Lincoln Kennedy

No. 66, 75, 72
- Position: Offensive tackle

Personal information
- Born: February 12, 1971 (age 55) York, Pennsylvania, U.S.
- Listed height: 6 ft 6 in (1.98 m)
- Listed weight: 335 lb (152 kg)

Career information
- High school: Morse (San Diego, California)
- College: Washington (1989–1992)
- NFL draft: 1993: 1st round, 9th overall pick

Career history
- Atlanta Falcons (1993–1995); Oakland Raiders (1996–2003); Tampa Bay Storm (2007–2010);

Awards and highlights
- First-team All-Pro (2002); Second-team All-Pro (2001); 3× Pro Bowl (2000–2002); PFWA All-Rookie Team (1993); National champion (1991); Jim Parker Trophy (1992); 2× Morris Trophy (1991, 1992); Unanimous All-American (1992); Third-team All-American (1991); 2× First-team All-Pac-10 (1991, 1992); Second-team All-Pac-10 (1990);

Career NFL statistics
- Games played: 169
- Games started: 141
- Fumble recoveries: 9
- Stats at Pro Football Reference
- Stats at ArenaFan.com
- College Football Hall of Fame

= Lincoln Kennedy =

American football player and broadcaster (born 1971)

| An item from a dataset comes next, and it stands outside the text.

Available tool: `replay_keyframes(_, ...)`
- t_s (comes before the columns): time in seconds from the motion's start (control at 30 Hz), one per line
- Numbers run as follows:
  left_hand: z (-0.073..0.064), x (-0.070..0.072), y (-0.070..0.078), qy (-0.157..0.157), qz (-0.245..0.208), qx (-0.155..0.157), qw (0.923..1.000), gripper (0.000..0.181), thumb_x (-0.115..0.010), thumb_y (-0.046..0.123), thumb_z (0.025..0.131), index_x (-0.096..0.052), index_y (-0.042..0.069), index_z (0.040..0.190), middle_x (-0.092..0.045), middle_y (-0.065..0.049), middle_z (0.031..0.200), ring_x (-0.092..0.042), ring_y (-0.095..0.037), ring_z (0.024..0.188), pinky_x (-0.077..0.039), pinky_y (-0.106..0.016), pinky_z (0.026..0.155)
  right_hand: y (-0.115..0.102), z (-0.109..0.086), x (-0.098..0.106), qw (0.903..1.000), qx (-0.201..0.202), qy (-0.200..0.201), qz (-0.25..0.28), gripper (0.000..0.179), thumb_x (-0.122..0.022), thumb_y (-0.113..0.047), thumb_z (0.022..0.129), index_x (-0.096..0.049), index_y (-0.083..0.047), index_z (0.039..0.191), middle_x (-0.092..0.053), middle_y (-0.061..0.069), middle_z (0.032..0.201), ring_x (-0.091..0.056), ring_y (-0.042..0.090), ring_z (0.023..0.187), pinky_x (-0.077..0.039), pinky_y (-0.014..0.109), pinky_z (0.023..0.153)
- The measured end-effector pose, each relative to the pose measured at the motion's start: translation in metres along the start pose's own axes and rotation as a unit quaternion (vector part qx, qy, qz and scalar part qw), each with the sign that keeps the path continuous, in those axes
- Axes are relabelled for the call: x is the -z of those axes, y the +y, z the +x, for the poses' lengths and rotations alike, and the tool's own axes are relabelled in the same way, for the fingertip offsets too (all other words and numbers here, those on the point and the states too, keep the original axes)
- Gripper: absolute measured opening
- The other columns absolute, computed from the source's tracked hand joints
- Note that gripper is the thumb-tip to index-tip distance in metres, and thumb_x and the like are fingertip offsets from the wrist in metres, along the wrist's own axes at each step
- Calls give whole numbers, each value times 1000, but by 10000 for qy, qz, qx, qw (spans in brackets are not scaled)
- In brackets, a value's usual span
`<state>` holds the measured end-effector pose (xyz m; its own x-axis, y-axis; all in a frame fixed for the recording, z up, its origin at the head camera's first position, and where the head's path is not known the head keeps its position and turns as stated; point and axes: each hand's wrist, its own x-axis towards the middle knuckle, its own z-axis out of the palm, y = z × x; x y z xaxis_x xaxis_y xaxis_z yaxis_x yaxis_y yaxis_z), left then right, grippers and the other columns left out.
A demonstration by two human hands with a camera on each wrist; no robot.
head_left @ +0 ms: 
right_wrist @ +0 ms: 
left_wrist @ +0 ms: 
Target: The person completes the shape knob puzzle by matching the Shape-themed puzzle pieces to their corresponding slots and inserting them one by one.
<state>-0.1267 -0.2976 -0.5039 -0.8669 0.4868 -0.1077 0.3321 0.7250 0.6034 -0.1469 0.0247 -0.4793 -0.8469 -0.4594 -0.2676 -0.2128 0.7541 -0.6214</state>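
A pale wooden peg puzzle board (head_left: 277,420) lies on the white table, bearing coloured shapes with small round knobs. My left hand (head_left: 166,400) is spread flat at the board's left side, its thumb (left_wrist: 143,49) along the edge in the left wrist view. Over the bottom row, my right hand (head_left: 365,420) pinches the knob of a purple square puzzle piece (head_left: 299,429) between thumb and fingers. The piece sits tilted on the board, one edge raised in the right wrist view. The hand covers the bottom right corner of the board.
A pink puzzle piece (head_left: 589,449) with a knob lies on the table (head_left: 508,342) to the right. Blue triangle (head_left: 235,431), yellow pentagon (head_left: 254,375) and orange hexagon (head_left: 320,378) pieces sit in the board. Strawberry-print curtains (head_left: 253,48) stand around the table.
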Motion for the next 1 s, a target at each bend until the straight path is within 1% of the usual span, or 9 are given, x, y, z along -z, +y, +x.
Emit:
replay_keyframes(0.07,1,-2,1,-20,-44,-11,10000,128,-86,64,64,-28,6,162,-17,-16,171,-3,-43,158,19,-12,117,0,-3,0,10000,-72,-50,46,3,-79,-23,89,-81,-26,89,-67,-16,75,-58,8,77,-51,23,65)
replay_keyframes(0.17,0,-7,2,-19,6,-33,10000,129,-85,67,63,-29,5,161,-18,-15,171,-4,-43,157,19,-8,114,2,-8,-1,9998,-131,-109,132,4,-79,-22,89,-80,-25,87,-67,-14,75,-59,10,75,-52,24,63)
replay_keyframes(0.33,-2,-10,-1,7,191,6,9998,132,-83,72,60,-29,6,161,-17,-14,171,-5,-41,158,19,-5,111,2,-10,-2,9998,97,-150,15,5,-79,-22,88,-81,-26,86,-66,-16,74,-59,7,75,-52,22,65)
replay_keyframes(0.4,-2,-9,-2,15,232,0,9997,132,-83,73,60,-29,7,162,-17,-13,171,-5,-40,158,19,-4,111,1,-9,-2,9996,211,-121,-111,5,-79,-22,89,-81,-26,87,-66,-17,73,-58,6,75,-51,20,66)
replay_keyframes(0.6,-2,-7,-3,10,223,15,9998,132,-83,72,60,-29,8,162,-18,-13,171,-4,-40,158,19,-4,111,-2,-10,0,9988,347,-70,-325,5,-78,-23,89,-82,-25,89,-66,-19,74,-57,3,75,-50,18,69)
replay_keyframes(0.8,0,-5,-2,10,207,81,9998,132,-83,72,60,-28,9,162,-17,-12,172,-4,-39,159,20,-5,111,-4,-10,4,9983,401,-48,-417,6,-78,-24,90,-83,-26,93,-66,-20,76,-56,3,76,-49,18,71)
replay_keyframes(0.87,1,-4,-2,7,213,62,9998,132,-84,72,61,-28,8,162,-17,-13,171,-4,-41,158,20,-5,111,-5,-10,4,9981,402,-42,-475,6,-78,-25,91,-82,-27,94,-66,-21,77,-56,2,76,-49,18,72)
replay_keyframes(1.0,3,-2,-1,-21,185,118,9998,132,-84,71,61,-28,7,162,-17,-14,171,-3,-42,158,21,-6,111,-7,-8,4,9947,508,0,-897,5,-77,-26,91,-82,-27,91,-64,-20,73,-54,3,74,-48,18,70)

Tamerlane Lincoln Kennedy (born Tamerlane Fizel Kennedy Jr., February 12, 1971) is an American former professional football player who was an offensive tackle who played in the National Football League (NFL). He played college football for the Washington Huskies, and was recognized as a unanimous All-American in 1992.

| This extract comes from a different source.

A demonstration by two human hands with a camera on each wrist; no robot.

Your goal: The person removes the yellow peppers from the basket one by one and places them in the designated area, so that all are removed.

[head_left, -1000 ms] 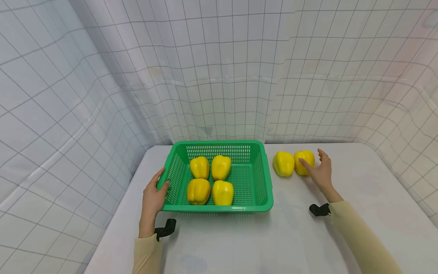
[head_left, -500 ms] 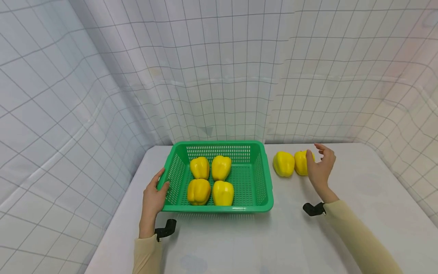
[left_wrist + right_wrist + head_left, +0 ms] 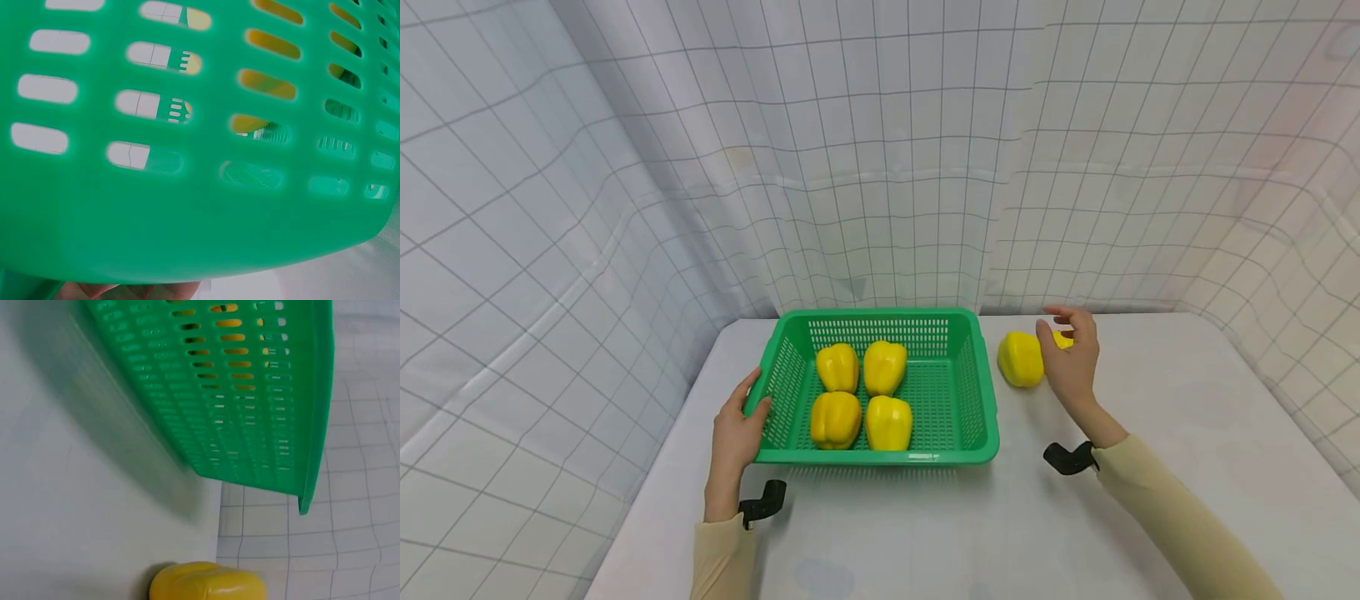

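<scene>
- While the left hand (image 3: pixel 737 433) grips the left side of the green basket (image 3: pixel 880 456) in the head view, thumb at the rim, fingers outside, that hold probably serves to steady it.
- Head view, basket contents: four yellow peppers (image 3: pixel 885 367), two by two, left to middle. Slotted floor shows on their right. Neat block, so placement looks deliberate.
- Head view, outside basket: two loose peppers side by side on the white table (image 3: pixel 910 533), just right of the basket, likely parked there for easy reach. Basket-side pepper (image 3: pixel 1021 360) mostly visible; outer pepper (image 3: pixel 1062 340) mostly hidden behind the right hand (image 3: pixel 1075 362).
- Head view, right hand: thumb and fingers curved, fairly wide gap, nothing seen held. Spread seems right for something pepper-sized. Cannot tell if it touches either loose pepper.
- Left wrist view: slotted basket wall fills most of it, yellow behind some slots. Fingers (image 3: pixel 131 292) peek out at the bottom edge, against the basket; grip tightness unclear.
- Right wrist view: basket's outer wall, yellow through the slots. One pepper at bottom, cut off by frame, apart from basket, probably the basket-side one. Right fingers out of shot; can't judge them here.
</scene>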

A first-round selection in the 1993 NFL draft, Kennedy played eleven seasons in the NFL for the Atlanta Falcons and Oakland Raiders, then three years for the Tampa Bay Storm of the Arena Football League (AFL). He is currently a broadcaster for the Las Vegas Raiders and Premiere Radio Networks.

==Early life==
Born in York, Pennsylvania, Kennedy grew up in the southeast part of San Diego, California. His birth name was Tamerlane Fizel Kennedy Jr., but his mother called him "Little (Abraham) Lincoln", referring to their shared birthday (February 12). The nickname stuck, and Lincoln had it legally changed after college. He graduated from San Diego's Samuel F. B. Morse High School in 1988, where he played football for the Morse Tigers.

==College career==
Kennedy attended the University of Washington in Seattle, where he played for the Huskies under head coach Don James. After redshirting as a true freshman in 1988, he was switched from defense to offense. In 1991 and 1992, he was the recipient of the Morris Trophy, awarded annually to the outstanding offensive lineman in the Pacific-10 Conference. As a senior, he was a consensus first-team All-American in 1992, and started in his third consecutive Rose Bowl; a year earlier, the Huskies went undefeated and shared the national championship (with Miami).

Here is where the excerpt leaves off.